By Gareth Vaughan
Allied Farmers, which swamped its then shareholders' 37.7 million shares by issuing 1.91 billion to Hanover Finance debtholders in December 2009, may issue yet more shares to replace NZX-listed capital notes with a face value of NZ$12.6 million that are due to mature in November.
Included in the company's unaudited annual results release, dumped at 5.30pm on Monday evening, was a paragraph on the future of Allied Farmers' capital notes. The company said its directors would soon determine the "proposed course of action" for the capital notes which mature on November 15 this year.
Based on the capital notes trust deed, overseen by trustee Trustees Executors, the options open to the directors are renewing the capital notes for another five years, redeeming or purchasing all or a portion of the notes for cash, or converting them into Allied Farmers shares.
Given Allied Farmers' financially challenged position - it posted a NZ$43 million unaudited annual loss with its accounts showing an equity deficit of NZ$6.4 million - it doesn't appear to be in a position to redeem or buy the notes. That leaves the options of rolling the notes over, possibly at a lower interest rate than the current 9.6% per annum, or converting them into shares.

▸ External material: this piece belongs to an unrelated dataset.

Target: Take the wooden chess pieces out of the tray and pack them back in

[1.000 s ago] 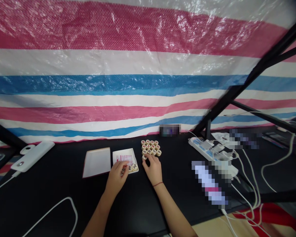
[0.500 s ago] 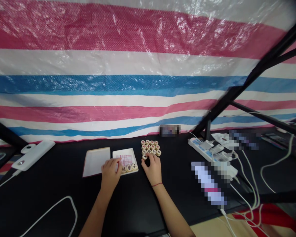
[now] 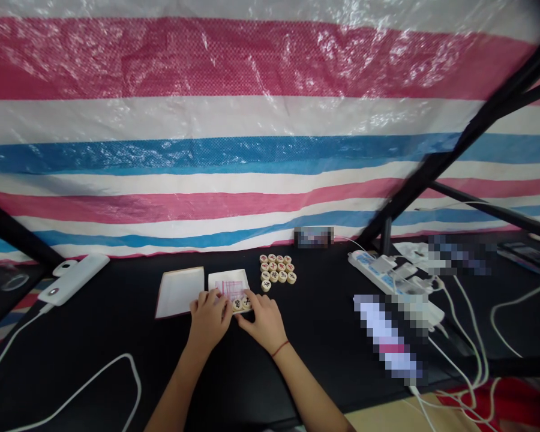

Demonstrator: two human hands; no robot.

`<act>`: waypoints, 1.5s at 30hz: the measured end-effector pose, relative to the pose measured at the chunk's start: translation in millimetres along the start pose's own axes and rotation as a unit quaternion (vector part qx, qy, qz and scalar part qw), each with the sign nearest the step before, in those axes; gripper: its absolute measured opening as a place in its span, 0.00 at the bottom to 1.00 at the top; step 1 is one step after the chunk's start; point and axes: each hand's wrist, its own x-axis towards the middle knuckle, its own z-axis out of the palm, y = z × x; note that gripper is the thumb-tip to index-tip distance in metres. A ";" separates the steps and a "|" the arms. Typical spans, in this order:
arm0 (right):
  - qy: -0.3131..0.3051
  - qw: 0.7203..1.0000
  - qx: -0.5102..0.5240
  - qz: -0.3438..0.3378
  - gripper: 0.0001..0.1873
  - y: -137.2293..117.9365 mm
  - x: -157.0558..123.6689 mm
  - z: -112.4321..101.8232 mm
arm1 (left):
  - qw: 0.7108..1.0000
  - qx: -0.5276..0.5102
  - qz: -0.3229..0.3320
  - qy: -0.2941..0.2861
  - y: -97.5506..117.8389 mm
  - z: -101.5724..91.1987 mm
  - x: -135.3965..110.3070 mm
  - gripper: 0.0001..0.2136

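Snugly, the half-curled left hand (image 3: 210, 319) and right hand (image 3: 263, 323) touched the tray's (image 3: 228, 282) near edge either side of the xiangqi pieces (image 3: 239, 304); any grip was unclear.

A black tabletop (image 3: 117, 324) carries a white power bank (image 3: 74, 280) with its white cable (image 3: 117, 355) at the left, then a flat white board (image 3: 179, 292) just beside a shallow white tray (image 3: 228, 283). Round xiangqi pieces (image 3: 278, 269) sit in tight rows nearby, and a white power strip (image 3: 369, 265) lies to the right
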 end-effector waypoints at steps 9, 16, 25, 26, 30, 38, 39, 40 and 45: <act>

Ross O’Neill, Allied Farmers' now part time general counsel and company secretary, told interest.co.nz that everything the company currently wanted to say regarding the capital notes was included in Monday's results announcement.
According to the NZX website, none of the notes have traded for at least 30 days and their current price per NZ$100 is NZ$59.2.Priced at NZ$1 each, the notes were sold in minimum parcels of NZ$5,000 in 2007.
22 day covenant breach
Monday's announcement also noted there was a "short-term" breach of the capital note debt to equity ratio covenant (which is that Allied Farmers' external secured debt doesn't exceed 1.5 times equity) from June 30, which was remedied by a debt reduction almost a month later, on July 22.
"The only consequence is an additional 2% interest rate payable to the capital note holders for this 22 day period," Allied Farmers said.
Asked about the trust deed breach and when any decision on the notes' future might be revealed, Sean Roberts of Trustees Executors said Allied Farmers' NZX announcement had stated the breach had been rectified by a reduction in debt.
"If interest had not been paid we would have been in communication with the noteholders affected amongst other disclosures," Roberts said.
He added that the next interest payment is due on the maturity date of November 15.
"The Board has various options from this point, but noting that the Trust Deed requires various actions in the days prior to 15 November depending on the option they take," Roberts added, without elaborating.
Trustees Executors wrote to the Companies Office last year raising concerns about Allied Farmers' financial plight. At that point there were 521 capital noteholders.
Massive value destruction
The Allied Farmers-Hanover deal saw about 16,400 Hanover group investors issued 1.91 billion Allied Farmers shares valued at 20.7 cents each in exchange for their Hanover Finance, United Finance and Hanover Capital secured deposits, secured stock, subordinated notes and capital bonds in a deal with an attributed value of NZ$396.2 million. Allied Farmers shares yesterday closed at just 0.5c each leaving the ompany with a market capitalisation of just NZ$10.2 million.
Allied Farmers says as of June 30, the total value of the Hanover group assets both realised since 2009 and still held is just NZ$93.6 million, that's NZ$302.6 million less than when Allied Farmers took them off Hanover owners Mark Hotchin and Eric Watson's hands.
Meanwhile, Allied Farmers also said on Monday that the completion of its audit in the next few weeks will confirm the number of additional shares that need to be issued under its bonus share mechanism approved by shareholders at the time of the December 2009 Hanover deal and an August 2010 share placement. This bonus share issue will dilute ex-Hanover debtholders' stakes.
"The cost of these additional shares has been fully provided in the accounts. In anticipation of the issue of the new shares, this provision has been capitalised and accordingly shareholders' funds have increased by the value of the shares to be issued, calculated at June 30," Allied Farmers said.
"This increase in shareholders' funds is intended to preserve the net tangible assets per share on issue."
Allied Farmers' unaudited annual accounts show a share allocation adjustment expense of NZ$2.5 million and provisions of NZ$1.4 million. They also record share capital of about NZ$135.6 million, up about NZ$4.5 million year-on-year.
A going concern?
Allied Farmers issued 3.7 million bonus shares on a one-for-10 ratio to its existing shareholders before the Hanover deal. It said if its audited results for the year to 30 June 2011 show Allied Farmers made a shortfall, whether realised or unrealised, on the NZ$396.2 million attributed value for the Hanover assets, then the bonus shares will convert to ordinary shares. The conversion will be calculated to enable Allied Farmers' shareholders aggregate shareholding to be increased to what it would have been immediately after the proposal as if the assets had been transferred at the ascribed value as at June 30 this year.
In Allied Farmers' audited accounts last year auditor PricewaterhouseCoopers said it wasn't sure whether the company could survive because it was unable to obtain sufficient audit evidence upon which to form an opinion on whether application of the "going concern" assumption remained appropriate.